Goal of the exercise »
Every line of the material below should be copied exactly.

Information provided »

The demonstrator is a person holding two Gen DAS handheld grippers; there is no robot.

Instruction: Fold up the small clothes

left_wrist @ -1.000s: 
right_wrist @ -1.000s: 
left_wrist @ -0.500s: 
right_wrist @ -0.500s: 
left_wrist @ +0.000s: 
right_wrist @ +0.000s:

Problem solution »
The demonstrator is a person holding two Gen DAS handheld grippers; there is no robot.

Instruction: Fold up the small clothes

left_wrist @ -1.000s: 
right_wrist @ -1.000s: 
left_wrist @ -0.500s: 
right_wrist @ -0.500s: 
left_wrist @ +0.000s: 
right_wrist @ +0.000s:

No further output is needed.